Rik Adriaans on Time and the Image in the Armenian World: An Ethnography of Non-Recognition

Defense Committee
 
Chair: Christophe Heintz, Head of the Cognitive Science Department

Supervisor: Jean-Louis Fabiani, Center for Policy Studies and the Department of Sociology and Social Anthropology, CEU
Internal examiner: Vlad Naumescu, Department of Sociology and Social Anthropology, CEU
External examiner: Armine Ishkanian, Department of Social Policy London School of Economics
External reader: Georgi Derluguian, New York University, Abu Dhabi

Abstract:

The last three decades have seen the socioeconomic collapse of Armenia occur simultaneously with a proliferation of media links to Los Angeles, the new capital of the nation’s global diaspora. This multi-sited ethnography analyzes how new cultural repertoires and moral appeals play out in increasingly mediatized life-worlds by tracing the circulation of images in and between these two locations. Highlighting how histories of rupture, from the Armenian Genocide to post-Soviet collapse, inform media engagements, the entanglement of time and images of the nation is explored.

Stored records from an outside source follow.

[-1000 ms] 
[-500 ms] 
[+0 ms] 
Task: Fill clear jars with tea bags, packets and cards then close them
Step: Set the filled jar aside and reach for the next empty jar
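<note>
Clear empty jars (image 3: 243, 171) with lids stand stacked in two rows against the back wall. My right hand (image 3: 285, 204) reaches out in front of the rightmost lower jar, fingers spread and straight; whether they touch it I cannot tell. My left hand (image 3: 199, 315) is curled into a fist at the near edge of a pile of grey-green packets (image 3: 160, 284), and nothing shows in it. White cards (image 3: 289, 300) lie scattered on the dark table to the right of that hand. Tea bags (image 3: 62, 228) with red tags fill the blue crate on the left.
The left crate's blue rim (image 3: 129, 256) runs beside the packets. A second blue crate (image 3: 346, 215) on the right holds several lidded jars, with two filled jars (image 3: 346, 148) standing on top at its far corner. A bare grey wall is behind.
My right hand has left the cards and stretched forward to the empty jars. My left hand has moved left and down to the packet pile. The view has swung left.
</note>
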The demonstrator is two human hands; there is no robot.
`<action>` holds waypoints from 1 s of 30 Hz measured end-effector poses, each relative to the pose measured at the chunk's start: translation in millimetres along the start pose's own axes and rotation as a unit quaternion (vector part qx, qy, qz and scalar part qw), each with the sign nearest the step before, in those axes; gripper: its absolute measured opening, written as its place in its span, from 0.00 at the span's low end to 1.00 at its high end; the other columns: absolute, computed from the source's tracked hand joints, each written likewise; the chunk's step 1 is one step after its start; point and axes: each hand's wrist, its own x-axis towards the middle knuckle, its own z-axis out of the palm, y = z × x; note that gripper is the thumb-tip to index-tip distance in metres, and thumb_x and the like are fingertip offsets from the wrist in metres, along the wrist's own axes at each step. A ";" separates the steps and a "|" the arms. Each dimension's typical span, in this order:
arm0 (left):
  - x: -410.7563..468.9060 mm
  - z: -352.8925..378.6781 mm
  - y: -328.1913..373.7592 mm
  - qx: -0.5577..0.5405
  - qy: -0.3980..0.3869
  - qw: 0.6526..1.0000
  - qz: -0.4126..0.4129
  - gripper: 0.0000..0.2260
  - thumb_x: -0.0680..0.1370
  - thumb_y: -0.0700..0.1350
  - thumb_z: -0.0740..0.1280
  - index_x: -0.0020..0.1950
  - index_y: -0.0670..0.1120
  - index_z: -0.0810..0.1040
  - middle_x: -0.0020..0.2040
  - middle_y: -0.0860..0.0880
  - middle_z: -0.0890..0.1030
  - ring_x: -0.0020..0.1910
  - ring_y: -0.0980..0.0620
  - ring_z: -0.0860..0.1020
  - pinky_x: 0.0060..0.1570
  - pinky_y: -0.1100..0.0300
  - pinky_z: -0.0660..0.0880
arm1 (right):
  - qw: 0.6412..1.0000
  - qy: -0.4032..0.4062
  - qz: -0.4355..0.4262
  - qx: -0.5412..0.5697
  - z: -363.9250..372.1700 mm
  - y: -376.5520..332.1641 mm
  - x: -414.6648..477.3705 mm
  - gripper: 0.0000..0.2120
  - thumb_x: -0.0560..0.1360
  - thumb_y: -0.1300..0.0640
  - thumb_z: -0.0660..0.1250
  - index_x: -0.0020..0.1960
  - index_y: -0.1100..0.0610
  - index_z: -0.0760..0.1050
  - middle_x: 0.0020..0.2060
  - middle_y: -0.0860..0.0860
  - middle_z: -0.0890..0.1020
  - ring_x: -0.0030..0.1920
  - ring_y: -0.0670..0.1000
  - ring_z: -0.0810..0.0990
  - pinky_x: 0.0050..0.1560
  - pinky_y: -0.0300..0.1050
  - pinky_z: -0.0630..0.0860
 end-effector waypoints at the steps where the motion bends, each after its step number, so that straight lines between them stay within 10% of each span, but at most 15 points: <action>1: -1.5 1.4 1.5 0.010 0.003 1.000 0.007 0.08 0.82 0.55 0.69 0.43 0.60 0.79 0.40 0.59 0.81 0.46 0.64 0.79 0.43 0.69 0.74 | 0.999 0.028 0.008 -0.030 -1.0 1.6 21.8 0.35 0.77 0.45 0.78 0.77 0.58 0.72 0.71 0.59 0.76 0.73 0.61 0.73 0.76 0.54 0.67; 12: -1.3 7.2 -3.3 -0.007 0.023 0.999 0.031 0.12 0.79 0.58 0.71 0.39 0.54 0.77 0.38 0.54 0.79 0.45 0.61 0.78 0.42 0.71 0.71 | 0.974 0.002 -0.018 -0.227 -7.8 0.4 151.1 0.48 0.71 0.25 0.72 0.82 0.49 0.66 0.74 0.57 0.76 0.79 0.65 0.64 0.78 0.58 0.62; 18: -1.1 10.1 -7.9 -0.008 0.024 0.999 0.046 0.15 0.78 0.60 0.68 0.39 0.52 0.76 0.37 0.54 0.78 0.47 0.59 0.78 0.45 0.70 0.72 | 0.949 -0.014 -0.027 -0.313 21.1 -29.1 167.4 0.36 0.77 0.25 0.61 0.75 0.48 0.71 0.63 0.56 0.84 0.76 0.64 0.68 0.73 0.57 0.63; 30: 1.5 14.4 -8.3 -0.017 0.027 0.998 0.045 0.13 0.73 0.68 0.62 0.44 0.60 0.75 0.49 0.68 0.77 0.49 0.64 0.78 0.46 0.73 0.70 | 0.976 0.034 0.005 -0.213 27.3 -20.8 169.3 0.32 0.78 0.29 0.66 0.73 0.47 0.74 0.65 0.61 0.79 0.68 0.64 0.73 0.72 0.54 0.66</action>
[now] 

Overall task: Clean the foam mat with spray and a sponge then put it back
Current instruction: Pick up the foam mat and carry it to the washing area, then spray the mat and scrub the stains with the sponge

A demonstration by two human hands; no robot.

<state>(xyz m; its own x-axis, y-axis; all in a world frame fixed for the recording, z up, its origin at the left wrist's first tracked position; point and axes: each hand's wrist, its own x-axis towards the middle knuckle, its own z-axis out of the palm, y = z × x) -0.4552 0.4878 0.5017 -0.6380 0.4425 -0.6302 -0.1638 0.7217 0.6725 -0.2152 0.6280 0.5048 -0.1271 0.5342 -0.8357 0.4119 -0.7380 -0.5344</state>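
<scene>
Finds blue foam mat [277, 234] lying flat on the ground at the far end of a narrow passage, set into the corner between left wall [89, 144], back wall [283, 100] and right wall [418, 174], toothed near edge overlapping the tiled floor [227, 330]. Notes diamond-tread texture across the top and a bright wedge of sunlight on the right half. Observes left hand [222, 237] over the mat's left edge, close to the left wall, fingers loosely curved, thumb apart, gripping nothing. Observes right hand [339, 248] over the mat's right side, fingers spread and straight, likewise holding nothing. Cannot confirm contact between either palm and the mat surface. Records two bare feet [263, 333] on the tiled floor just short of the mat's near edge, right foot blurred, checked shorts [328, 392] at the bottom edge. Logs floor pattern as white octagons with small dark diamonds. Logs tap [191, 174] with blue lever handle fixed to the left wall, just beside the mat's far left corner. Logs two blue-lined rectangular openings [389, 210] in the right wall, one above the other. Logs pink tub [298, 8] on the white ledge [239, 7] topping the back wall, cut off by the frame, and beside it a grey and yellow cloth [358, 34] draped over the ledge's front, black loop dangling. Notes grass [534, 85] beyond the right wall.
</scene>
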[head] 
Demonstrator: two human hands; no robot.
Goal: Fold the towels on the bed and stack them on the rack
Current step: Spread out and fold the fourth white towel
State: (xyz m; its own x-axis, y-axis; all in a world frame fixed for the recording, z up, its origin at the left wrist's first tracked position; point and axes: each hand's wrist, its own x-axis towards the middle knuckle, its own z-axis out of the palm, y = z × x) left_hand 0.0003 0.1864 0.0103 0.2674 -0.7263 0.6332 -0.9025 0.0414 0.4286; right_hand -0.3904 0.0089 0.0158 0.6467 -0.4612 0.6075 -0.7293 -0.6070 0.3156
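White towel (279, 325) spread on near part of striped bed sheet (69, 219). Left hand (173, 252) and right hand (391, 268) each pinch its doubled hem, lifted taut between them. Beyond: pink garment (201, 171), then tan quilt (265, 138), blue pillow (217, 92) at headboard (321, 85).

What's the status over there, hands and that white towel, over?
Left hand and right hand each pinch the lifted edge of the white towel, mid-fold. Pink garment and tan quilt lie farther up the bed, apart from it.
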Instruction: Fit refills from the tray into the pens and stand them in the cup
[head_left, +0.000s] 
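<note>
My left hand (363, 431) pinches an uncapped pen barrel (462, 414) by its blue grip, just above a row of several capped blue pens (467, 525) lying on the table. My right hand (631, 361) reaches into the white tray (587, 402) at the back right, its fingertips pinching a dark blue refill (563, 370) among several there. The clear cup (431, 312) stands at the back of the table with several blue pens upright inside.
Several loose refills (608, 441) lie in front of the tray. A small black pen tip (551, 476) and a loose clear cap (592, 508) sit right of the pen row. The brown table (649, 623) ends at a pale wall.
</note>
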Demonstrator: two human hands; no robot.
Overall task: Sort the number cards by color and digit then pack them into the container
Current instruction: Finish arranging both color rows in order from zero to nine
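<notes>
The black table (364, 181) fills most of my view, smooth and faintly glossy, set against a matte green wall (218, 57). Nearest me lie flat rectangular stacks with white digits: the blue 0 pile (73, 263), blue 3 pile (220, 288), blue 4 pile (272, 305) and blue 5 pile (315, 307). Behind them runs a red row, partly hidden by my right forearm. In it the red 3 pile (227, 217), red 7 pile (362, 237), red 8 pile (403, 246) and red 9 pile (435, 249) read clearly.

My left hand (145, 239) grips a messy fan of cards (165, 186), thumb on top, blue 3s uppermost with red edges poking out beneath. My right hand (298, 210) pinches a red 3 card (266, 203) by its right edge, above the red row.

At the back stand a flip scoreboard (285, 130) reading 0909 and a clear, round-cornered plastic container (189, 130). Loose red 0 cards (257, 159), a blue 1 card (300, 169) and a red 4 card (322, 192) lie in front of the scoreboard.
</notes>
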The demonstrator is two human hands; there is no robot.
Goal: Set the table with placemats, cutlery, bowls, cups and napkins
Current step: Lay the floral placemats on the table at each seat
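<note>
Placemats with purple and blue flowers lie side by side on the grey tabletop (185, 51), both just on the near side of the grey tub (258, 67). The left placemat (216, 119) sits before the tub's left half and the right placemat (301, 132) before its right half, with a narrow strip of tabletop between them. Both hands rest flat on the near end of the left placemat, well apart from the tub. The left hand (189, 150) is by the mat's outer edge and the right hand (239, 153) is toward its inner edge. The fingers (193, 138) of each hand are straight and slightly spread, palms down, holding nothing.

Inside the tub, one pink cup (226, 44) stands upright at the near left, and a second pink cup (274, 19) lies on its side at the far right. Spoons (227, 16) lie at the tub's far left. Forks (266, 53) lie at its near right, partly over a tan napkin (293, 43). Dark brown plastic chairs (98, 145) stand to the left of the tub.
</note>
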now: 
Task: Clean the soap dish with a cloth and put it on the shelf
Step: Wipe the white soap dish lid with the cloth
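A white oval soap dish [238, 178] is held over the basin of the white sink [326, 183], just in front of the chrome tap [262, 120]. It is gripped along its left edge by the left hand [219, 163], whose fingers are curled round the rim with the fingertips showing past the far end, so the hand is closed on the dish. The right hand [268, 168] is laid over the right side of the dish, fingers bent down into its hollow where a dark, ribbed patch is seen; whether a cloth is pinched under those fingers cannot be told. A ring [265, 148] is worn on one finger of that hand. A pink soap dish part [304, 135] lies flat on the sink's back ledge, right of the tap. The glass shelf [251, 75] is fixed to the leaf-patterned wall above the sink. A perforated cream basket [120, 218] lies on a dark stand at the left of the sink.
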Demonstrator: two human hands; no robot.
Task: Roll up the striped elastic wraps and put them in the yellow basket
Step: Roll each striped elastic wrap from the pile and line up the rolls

The first half of the thesis inquiries into the iconic forms of pan-Armenian campaigns in relation to alliances between Los Angeles diaspora institutions and the post-Soviet oligarchic state. The second half examines how the global nation’s socioeconomic and symbolic inequalities are refracted in participatory visual media in Yerevan and Los Angeles. The case studies exemplify a distinction between a recognition-oriented diaspora, seeking justice for the tragedy of the 1915 Genocide but also aspiring to respectability in the US, and a developmental diaspora, driven to realize its visions of Armenia’s future in the present through a redistributive ethos. They also show that how the nation is imagined around the world is increasingly shaped by Los Angeles diasporans, who have privileged access to represent the country in public cultures.

The thesis provides a new take on debates concerning the potential of media to synchronize strangers to common concerns across distances. It shows how historical ruptures and inequalities in symbolic and economic power complicate the production of a shared time between homeland and diaspora, even when new media technologies facilitate the alignment of ethnic imaginaries with the unfolding present. This study also contributes to wider debates in critical social theory on the relation between redistribution and recognition, as it illustrates how different understandings of the sources of social suffering are transformed into ethnic and diasporic identities.